Fairness in Machine Learning: A Biased Primer
This post will summarize some of the motivation for and definitions of fairness in ML. This is a huge and evolving topic -- here we'll focus a bit on discrimination in algorithmic decisionmaking. We'll spend relatively less time on motivations and real-world examples, more at the highest and lowest-level meanings of fair machine learning.
Note - throughout the post, I'll try to use a variety of fairness examples such as gender and racial bias. But the goal is not to solve these problems today, but instead to think through examples at an abstract level and provoke further thought. None of the examples should be interpreted or construed as my having any opinions, beliefs, or thoughts whatsoever about anything.
0. From the beginning
In today's world and the foreseeable future, algorithms are involved in decisions affecting people's lives. This includes what "content" (or advertisements) to show or recommend on the Internet, but also things like loan and job applications and prison sentencing.
Often the "subjects" (victims?) of these decisions are not the ones who designed or deployed the algorithm. Rather, the algorithm runs on behalf of a "principal" and is typically constructed to optimize that party's objectives. Examples include feeds on social media sites, pricing or product decisions for online retail stores, and the above examples of job and loan applications, sentencing decisions, and more.
This imbalance is part of the impetus behind recent interest in FATE (Fairness, Accountability, Transparency, and Ethics), similarly FAT or FATML or FAT*, "Responsible AI", and so on. The idea is generally to require algorithmic decisionmaking to adhere to certain principles or standards -- just as we would expect from people, as if the principal made the decision about the subject directly.
In particular, this post will discuss some of the background behind fairness in machine learning.
- We'll cover a few ways things can go wrong when using learning algorithms to make decisions.
- We will discuss conceptions of fairness at an abstract, philosophical level. What might we want from a "fair" algorithmic decisionmaking system?
- We'll briefly mention settings where algorithms provide input to human decisionmakers.
- We'll talk about algorithms making autonomous decisions and individual fairness.
- We'll talk about common formalizations of group fairness.
- We'll discuss causality and wrap up.
1. Ways things can go wrong
Deploying algorithmic decisionmaking can easily cause ethically problematic results.
- The training data can be biased, leading the algorithm to make biased decisions. For example, past data on criminal arrests and convictions in the U.S. is generally racially biased (in some sense I am not making precise here). It may be unfair to base future sentencing decisions on this data.
- The training data can appear unbiased, but the algorithm may nevertheless learn to make biased or unfair decisions. For example, if 70% of the visitors to a webpage are male, an algorithm might start optimizing for male audiences.

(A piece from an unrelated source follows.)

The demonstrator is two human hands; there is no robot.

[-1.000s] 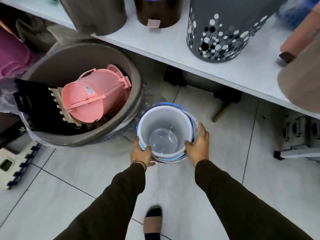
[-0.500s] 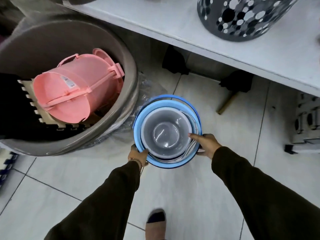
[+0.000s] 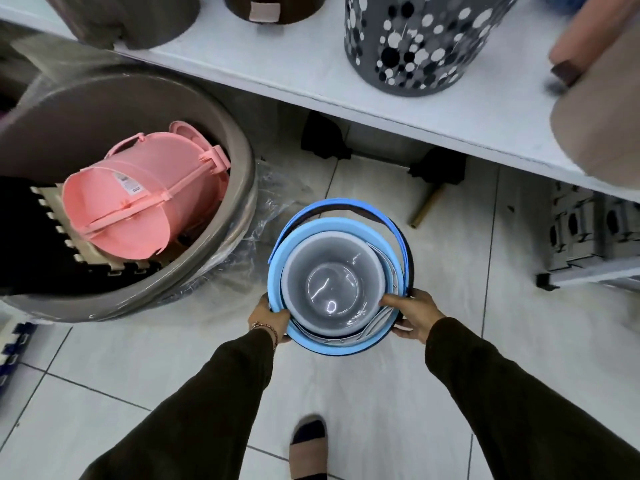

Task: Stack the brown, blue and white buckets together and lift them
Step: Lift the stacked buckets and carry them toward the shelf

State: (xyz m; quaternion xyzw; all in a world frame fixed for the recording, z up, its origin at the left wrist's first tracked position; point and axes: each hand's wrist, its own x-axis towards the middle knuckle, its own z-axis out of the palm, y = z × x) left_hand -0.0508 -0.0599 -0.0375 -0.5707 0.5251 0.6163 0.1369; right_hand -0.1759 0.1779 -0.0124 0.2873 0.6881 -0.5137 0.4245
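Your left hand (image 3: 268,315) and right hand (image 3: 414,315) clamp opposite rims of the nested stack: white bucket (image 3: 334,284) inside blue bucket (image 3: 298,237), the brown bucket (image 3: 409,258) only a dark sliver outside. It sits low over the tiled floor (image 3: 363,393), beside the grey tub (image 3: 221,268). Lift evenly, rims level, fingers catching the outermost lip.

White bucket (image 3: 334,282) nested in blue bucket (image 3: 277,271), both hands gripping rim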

- Short-term decisions can have long-term, hidden, and complex effects. One example is feedback loops. An algorithm predicts crime in a certain neighborhood, so police send more patrols there than other places and discover more crime, leading the algorithm to predict even more crime there....
As with unconscious bias, these kinds of discrimination can be subtle or easy to miss -- at least to the person doing the discriminating -- need not be at all intentional, but can have large systematic effects.

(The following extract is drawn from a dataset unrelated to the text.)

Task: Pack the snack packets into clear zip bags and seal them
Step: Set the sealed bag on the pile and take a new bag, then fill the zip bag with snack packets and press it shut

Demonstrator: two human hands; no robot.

2. Conceptions of fairness
There are many connotations to the English word "fairness". We're focusing on a decision regarding a person. Let's make it more precise - a decision y regarding a person who is described by features x. Here y comes from a set of possible decisions such as ads to show, approve/deny an application, release/not on bail. x represents the information available to the decisionmaker about the person. x might include credit score, browsing history, gender, race, previous convictions, employment status, or more (or less).

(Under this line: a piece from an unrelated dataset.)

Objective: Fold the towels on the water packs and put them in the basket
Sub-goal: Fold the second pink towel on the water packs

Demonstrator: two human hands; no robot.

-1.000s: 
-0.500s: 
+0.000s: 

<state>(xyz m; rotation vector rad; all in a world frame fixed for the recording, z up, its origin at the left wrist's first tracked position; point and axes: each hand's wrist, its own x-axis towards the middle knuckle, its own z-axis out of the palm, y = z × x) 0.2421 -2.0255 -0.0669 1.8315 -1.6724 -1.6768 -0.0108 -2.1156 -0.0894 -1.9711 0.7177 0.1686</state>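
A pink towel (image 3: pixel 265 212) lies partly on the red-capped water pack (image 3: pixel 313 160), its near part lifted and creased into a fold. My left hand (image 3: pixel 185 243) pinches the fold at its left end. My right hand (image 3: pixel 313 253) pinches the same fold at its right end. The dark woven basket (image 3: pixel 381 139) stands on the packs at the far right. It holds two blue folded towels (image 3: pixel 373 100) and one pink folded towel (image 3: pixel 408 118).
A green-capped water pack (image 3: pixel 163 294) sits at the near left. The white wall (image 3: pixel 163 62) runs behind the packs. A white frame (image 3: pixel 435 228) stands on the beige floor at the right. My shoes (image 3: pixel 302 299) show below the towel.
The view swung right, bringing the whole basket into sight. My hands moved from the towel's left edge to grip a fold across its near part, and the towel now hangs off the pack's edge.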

A first cut at defining fair decisions could be: everyone gets the same decision. This could be problematic for a few reasons. People might want different things. It might not be possible (e.g. college admissions, where only a certain number of slots are available). It might conflict with the objectives of the principal (e.g. loans should only be given to applicants who can repay).
A subject-centric approach would be: give each subject the decision they most prefer. This is easiest to defend as an ethical ideal, but has pragmatic problems: as above, it may be impossible due to constraints, and may conflict with principal objectives. Also, the principal/algorithm might not even know what subjects want or be able to ask them. To simplify some of these challenges, researchers typically study settings in which there is an obviously desirable alternative and an undesirable one, for example, y=+1 if the loan is approved (or the applicant admitted, or released on bail) and y=-1 if denied (etc).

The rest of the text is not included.